Responding to the request of local leaders and our partners, Friends of Minzoto has shifted its immediate focus to increasing access to clean water and sanitation in Dungu in order to improve community health. A profound lack of clean water and sanitation facilities throughout Dungu poses widespread and serious health, learning, and production challenges for children and adults. Infectious diseases such as typhoid fever and dysentery are now commonplace. Children miss school, or have difficulty focusing on their learning and can spread disease if they attend when they are ill. Affected adults have difficulty mustering energy to work and perform basic daily activities -- and their ability to care for their children is compromised. Accessing the best water source currently available in Dungu today often requires walking or bicycling up to 3 miles.

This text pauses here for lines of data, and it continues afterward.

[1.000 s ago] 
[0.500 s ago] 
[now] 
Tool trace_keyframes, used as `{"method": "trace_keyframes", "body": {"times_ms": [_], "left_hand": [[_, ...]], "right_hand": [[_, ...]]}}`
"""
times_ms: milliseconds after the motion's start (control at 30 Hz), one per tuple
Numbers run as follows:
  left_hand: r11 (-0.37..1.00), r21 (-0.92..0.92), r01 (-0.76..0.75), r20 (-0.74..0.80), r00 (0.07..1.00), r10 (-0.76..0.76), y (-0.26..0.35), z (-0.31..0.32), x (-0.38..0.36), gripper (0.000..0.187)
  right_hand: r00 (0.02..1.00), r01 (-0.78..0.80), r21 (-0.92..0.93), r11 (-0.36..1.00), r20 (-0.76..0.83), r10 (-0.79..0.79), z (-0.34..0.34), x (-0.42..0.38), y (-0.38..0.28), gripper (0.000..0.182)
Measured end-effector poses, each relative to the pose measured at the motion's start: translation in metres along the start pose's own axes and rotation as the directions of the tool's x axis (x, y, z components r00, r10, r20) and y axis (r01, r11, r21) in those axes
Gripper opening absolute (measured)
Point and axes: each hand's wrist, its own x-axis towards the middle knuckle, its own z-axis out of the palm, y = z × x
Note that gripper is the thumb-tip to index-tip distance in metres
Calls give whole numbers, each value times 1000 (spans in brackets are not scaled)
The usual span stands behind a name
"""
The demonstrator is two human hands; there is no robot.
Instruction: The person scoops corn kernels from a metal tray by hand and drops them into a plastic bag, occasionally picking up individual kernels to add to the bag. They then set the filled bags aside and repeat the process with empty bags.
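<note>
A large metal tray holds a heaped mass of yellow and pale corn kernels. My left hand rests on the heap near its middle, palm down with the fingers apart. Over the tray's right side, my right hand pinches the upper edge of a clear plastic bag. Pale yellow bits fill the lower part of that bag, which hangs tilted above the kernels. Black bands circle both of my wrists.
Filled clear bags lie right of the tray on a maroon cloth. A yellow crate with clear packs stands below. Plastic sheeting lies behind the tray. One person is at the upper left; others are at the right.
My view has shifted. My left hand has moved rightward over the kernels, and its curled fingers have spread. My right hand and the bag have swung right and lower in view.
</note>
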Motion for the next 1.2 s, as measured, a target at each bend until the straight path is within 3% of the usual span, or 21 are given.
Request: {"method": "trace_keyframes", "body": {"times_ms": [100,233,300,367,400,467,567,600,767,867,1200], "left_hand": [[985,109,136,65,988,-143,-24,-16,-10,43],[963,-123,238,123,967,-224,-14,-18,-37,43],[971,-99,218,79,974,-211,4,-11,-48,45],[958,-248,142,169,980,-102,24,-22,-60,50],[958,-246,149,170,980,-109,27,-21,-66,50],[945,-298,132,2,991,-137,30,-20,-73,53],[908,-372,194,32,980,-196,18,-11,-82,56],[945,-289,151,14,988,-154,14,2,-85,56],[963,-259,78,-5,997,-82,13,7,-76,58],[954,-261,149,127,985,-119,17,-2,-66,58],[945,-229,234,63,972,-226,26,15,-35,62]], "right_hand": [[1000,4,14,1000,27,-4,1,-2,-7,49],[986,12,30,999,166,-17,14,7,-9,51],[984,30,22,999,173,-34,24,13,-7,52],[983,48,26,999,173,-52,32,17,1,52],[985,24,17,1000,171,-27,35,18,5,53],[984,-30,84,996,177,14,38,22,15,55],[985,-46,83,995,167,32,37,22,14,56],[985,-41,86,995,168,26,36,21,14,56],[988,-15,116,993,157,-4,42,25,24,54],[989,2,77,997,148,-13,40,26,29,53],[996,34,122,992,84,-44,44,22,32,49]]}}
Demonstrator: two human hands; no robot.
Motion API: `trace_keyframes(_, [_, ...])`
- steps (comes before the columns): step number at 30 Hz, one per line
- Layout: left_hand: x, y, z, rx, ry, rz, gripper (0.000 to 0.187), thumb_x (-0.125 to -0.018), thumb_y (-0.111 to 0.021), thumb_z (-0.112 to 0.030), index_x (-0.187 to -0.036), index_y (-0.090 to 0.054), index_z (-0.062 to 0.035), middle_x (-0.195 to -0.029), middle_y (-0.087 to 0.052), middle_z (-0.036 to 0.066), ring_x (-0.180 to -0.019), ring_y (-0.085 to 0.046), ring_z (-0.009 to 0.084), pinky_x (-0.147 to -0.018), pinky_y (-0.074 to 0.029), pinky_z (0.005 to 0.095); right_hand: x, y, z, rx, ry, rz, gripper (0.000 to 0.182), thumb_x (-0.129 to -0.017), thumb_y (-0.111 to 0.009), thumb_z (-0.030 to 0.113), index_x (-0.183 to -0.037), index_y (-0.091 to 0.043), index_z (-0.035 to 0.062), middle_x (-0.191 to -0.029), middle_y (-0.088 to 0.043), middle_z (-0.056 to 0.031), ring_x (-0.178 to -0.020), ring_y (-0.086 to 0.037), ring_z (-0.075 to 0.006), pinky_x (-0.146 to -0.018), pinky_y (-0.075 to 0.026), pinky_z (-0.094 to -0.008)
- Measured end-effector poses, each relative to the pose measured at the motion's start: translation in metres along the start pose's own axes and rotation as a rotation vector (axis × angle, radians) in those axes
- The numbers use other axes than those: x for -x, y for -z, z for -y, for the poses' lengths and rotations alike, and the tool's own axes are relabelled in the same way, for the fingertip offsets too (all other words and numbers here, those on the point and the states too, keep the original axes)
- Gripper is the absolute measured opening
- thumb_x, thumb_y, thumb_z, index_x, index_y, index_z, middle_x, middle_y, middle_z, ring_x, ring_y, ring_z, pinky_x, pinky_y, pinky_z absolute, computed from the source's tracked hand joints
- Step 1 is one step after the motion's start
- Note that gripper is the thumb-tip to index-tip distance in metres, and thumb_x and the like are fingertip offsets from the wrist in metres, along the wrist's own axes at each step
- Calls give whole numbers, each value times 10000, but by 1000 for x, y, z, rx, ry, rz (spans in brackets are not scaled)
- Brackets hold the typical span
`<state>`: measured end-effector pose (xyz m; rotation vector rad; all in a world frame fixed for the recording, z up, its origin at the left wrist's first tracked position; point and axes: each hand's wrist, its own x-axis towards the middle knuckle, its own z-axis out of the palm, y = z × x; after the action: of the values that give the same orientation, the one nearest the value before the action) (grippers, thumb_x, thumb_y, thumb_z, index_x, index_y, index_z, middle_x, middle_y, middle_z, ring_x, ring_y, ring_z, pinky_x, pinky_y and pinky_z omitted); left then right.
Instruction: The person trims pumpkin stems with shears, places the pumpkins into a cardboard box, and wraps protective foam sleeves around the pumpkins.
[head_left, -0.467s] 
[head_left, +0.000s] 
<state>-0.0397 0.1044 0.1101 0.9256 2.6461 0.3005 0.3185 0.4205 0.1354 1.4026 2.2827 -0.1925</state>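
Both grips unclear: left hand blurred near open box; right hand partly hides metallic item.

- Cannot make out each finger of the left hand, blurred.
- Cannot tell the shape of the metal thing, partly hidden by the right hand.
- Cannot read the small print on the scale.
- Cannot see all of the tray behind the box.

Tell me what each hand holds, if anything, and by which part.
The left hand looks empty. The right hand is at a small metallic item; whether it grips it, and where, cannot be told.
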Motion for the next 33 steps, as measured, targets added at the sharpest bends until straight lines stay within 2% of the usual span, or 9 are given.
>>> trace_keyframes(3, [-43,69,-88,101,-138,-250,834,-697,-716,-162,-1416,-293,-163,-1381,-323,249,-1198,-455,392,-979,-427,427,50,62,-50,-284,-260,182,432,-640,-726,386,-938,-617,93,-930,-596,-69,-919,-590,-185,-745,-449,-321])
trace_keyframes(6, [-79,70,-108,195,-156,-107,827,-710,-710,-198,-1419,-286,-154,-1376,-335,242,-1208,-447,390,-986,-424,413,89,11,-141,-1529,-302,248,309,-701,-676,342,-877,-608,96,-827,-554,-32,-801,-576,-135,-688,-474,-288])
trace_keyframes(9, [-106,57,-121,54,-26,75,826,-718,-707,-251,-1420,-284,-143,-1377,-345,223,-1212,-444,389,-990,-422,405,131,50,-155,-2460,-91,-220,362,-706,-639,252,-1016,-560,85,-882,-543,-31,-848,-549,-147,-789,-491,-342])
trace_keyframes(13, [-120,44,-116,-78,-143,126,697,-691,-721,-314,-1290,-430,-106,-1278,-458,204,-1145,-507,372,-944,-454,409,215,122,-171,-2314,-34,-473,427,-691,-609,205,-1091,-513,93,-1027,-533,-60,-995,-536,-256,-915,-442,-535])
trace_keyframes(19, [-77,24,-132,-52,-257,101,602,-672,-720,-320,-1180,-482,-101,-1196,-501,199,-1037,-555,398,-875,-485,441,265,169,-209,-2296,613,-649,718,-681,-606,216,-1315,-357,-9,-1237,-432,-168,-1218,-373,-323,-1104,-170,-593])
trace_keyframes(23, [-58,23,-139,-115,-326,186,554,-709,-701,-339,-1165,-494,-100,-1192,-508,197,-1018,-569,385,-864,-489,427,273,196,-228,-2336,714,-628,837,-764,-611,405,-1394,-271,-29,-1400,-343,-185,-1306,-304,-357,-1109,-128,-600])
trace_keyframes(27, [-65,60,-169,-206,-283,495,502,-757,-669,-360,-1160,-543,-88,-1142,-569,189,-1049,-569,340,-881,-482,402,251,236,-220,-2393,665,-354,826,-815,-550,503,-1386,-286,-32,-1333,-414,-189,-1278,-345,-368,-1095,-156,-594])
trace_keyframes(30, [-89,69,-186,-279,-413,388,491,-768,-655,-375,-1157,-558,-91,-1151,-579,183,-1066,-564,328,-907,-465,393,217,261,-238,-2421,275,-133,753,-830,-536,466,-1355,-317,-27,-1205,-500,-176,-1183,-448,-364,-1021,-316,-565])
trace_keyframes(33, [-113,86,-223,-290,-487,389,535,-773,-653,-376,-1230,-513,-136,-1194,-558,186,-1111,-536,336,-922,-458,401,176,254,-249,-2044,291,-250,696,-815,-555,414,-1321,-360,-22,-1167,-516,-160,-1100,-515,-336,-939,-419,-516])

Ten New and Refurbished Wells for Dungu
Moving Dungu from this...
Our local partner, APEDI, is eager to increase access to clean water throughout the town and has asked for our assistance with funding 10 new and refurbished wells in Dungu. When the impact of disease is being compounded by the fact that few families have money to pay for medicine, doctor visits, or hospital care, these wells will literally be making an immediate, lasting difference to thousands of lives for decades to come.
The goal is 10 wells: to refurbish, deepen and repair damaged, polluted wells whenever possible, or build new ones when necessary, as rapidly as fundraising allows.
APEDI is a non-profit formed by 8 local educators and a rural economist, all of whom have prior experience working with international non-profits. APEDI is working closely with community leaders to strategically locate wells in neighborhoods, while ensuring local participation in construction and local governance of the wells once completed.
Community residents will contribute sand and their own labor digging each well. Refurbished wells will be deepened (and will also require digging) in order to continue providing water during drought.
A local engineer and other skilled tradesmen with an investment in making an enduring contribution to their community will be employed to complete construction.
Total construction cost for each well ranges from $5,000 for a refurbished well to $6,000 for a new well. These costs represent a significant savings when compared to the $10,000 budget per well typically needed for other international non-profits in Africa and the developing world.
The first two wells will be refurbished ones near the town center, which is experiencing an influx of many newly arriving refugees who are fleeing violence in South-Sudan.
Sustainability: A democratically elected neighborhood committee will ensure appropriate usage and collect a nominal fee of 500 Congolese francs ($.60) per month in order to accrue funds for future maintenance requirements. The maintenance fund will be held in a secure account to be drawn on as maintenance becomes necessary.